All the organisms mentioned above are excellent Biofilm11,12 producers. The mechanism may be different, but the net effect is the same. Acinetobacter baumannii secretes BAP or biofilm associated protein, which is regulated by BFM RS. A 2D proteomic analysis of pellicle forming Acinetobacter baumannii shows over-expression of Car-O which is an Opr-D homolog, helping biofilm formation. K1 capsular polysaccharide inhibits phagocytosis. Omp38 protein causes apoptosis of host cells. In case of Klebsiella pneumoniae, biofilm formation on abiotic surfaces is facilitated by MrkA type III fimbria and biofilm formation on human cells needs MrkD type III fimbria. TreC and SugE genes affect biofilm modulating CPS production.
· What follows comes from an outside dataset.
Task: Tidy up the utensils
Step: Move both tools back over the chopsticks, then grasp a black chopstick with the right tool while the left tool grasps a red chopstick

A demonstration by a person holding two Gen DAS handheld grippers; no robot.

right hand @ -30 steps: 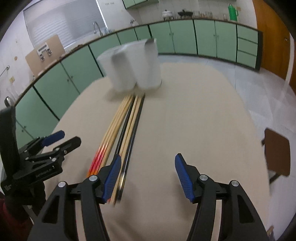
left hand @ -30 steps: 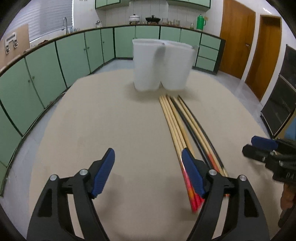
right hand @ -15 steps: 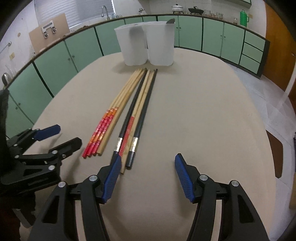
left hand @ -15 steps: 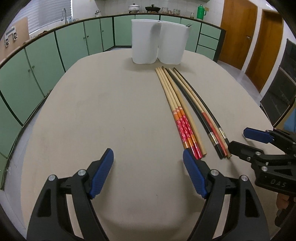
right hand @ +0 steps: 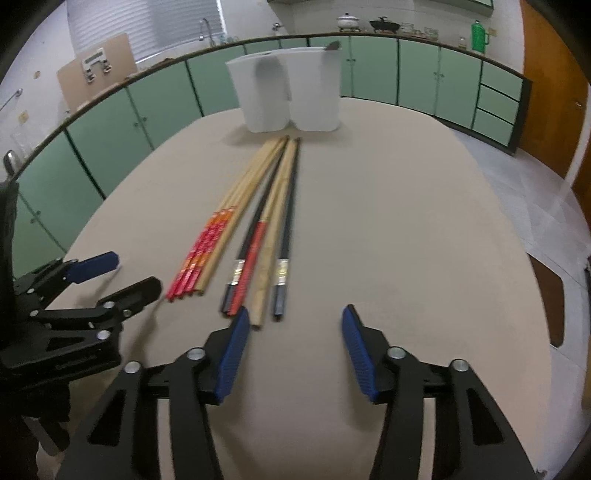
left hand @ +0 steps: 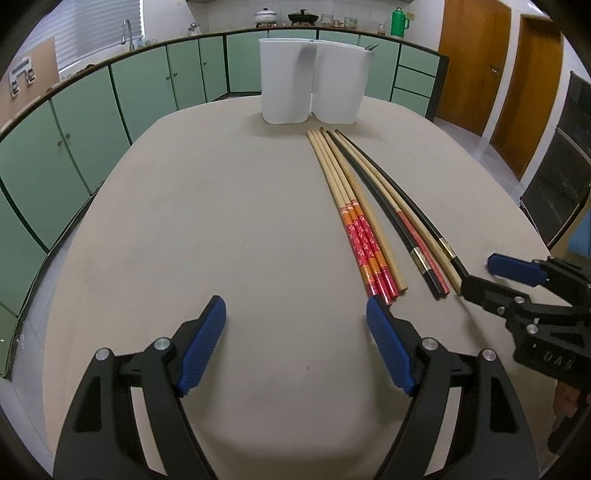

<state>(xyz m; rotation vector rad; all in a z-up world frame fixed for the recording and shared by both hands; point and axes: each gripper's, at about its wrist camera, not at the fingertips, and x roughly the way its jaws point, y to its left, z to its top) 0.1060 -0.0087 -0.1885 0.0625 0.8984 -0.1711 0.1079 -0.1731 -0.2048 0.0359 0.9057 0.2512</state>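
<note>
Several chopsticks lie side by side on the beige table (left hand: pixel 221 221): a wooden group with red patterned ends (left hand: pixel 364 243) (right hand: pixel 201 258) and a group of black and tan ones (left hand: pixel 417 240) (right hand: pixel 266 251). Two white holders (left hand: pixel 314 81) (right hand: pixel 288 92) stand together at the far end; a dark utensil tip pokes out of the right one. My left gripper (left hand: pixel 295 317) is open and empty, left of the chopstick ends. My right gripper (right hand: pixel 291 325) is open and empty, just short of the black chopstick ends. Each gripper shows in the other's view (left hand: pixel 487 277) (right hand: pixel 122 273).
Green cabinets (left hand: pixel 110 92) run along the far walls, with pots and a green flask (left hand: pixel 399 24) on the counter. Wooden doors (left hand: pixel 480 66) stand at the right. A brown chair seat (right hand: pixel 550 302) sits beside the table's right edge.
Both grippers have drawn back toward the near end of the table, so the chopstick ends now lie ahead of the fingers. Both stayed open. The chopsticks and holders have not moved.
</note>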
Polymicrobial biofilm formation is also seen with combination of Klebsiella pneumoniae and Pseudomonas aeruginosa and Klebsiella pneumoniae and Proteus mirabilis.
Last but not the least is drug resistance13,14 seen in all these organisms individually and more pronounced in the Biofilm community. All these factors are responsible for the huge percentage of infections in the ET tubes.
CONCLUSION
Our study results show that none of the infecting organisms were Gram positive. All our isolates were Gram negative bacilli. Klebsiella pneumoniae, Proteus mirabilis, Citrobacter spp. belong to the family enterobacteriaceae and Pseudomonas aeruginosa and Acinetobacter baumannii belong to the non-fermenters. All these organisms are highly equipped to form Biofilms on abiotic surfaces as mentioned above. Their virulence factors are also quite formidable. This study aims to point out and prime the medical fraternity to remain aware of this problem and to start appropriate management as soon as infection is suspected, keeping in mind the Gram reaction and drug resistance pattern of the bacteria commonly isolated.